__EXERCISE PROMPT__:
Nothing should change. Output the data exactly.

__GIVEN INFORMATION__:
━━━━━━

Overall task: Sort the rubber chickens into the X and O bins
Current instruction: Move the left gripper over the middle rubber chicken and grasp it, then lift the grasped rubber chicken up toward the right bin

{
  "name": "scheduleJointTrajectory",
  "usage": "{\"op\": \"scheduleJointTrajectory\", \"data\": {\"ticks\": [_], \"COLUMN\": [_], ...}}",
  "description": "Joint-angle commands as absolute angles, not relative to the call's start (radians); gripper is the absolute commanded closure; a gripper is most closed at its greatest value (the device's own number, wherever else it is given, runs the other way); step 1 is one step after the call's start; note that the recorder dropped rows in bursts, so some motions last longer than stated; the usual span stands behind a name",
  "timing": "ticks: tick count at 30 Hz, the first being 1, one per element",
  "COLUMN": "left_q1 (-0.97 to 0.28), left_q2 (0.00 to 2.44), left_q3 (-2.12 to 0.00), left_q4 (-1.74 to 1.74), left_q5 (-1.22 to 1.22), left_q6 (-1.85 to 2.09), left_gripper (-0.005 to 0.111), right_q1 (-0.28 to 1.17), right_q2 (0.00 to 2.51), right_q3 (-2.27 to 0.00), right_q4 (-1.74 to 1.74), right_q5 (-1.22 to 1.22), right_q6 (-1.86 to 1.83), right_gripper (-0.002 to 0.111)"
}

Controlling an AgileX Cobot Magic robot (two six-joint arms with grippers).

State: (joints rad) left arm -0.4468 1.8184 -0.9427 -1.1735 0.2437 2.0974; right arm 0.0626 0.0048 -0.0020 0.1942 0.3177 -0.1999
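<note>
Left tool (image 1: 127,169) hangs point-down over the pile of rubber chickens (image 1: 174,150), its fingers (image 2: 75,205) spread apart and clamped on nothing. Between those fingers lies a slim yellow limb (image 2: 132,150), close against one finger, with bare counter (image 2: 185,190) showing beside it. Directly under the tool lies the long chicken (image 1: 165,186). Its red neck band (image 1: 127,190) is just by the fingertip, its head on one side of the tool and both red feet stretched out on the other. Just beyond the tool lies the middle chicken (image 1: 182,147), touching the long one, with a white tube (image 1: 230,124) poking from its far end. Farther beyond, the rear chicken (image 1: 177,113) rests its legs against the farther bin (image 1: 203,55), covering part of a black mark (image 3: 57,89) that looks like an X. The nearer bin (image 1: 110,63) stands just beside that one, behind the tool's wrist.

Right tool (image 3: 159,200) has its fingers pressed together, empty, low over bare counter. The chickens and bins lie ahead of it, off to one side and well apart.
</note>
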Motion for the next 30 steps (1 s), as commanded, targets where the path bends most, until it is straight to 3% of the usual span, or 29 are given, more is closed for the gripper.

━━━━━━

__RESPONSE AREA__:
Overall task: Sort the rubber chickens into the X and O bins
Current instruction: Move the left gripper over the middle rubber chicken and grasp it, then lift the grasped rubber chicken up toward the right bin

{
  "name": "scheduleJointTrajectory",
  "usage": "{\"op\": \"scheduleJointTrajectory\", \"data\": {\"ticks\": [_], \"COLUMN\": [_], ...}}",
  "description": "Joint-angle commands as absolute angles, not relative to the call's start (radians); gripper is the absolute commanded closure; a gripper is most closed at its greatest value (the device's own number, wherever else it is given, runs the other way); step 1 is one step after the call's start; note that the recorder dropped rows in bursts, so some motions last longer than stated; the usual span stands behind a name",
  "timing": "ticks: tick count at 30 Hz, the first being 1, one per element",
  "COLUMN": "left_q1 (-0.97 to 0.28), left_q2 (0.00 to 2.44), left_q3 (-2.12 to 0.00), left_q4 (-1.74 to 1.74), left_q5 (-1.22 to 1.22), left_q6 (-1.85 to 2.09), left_gripper (-0.005 to 0.111), right_q1 (-0.28 to 1.17), right_q2 (0.00 to 2.51), right_q3 (-2.27 to 0.00), right_q4 (-1.74 to 1.74), right_q5 (-1.22 to 1.22), right_q6 (-1.86 to 1.83), right_gripper (-0.002 to 0.111)"
}

Controlling an AgileX Cobot Magic robot (two six-joint arms with grippers).

State: (joints rad) left arm -0.4468 1.8184 -0.9427 -1.1735 0.2437 2.0974; right arm 0.0626 0.0048 -0.0020 0.1942 0.3177 -0.1999
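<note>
Left tool (image 1: 127,169) hangs point-down over the pile of rubber chickens (image 1: 174,150), its fingers (image 2: 75,205) spread apart and clamped on nothing. Between those fingers lies a slim yellow limb (image 2: 132,150), close against one finger, with bare counter (image 2: 185,190) showing beside it. Directly under the tool lies the long chicken (image 1: 165,186). Its red neck band (image 1: 127,190) is just by the fingertip, its head on one side of the tool and both red feet stretched out on the other. Just beyond the tool lies the middle chicken (image 1: 182,147), touching the long one, with a white tube (image 1: 230,124) poking from its far end. Farther beyond, the rear chicken (image 1: 177,113) rests its legs against the farther bin (image 1: 203,55), covering part of a black mark (image 3: 57,89) that looks like an X. The nearer bin (image 1: 110,63) stands just beside that one, behind the tool's wrist.

Right tool (image 3: 159,200) has its fingers pressed together, empty, low over bare counter. The chickens and bins lie ahead of it, off to one side and well apart.
</note>
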Motion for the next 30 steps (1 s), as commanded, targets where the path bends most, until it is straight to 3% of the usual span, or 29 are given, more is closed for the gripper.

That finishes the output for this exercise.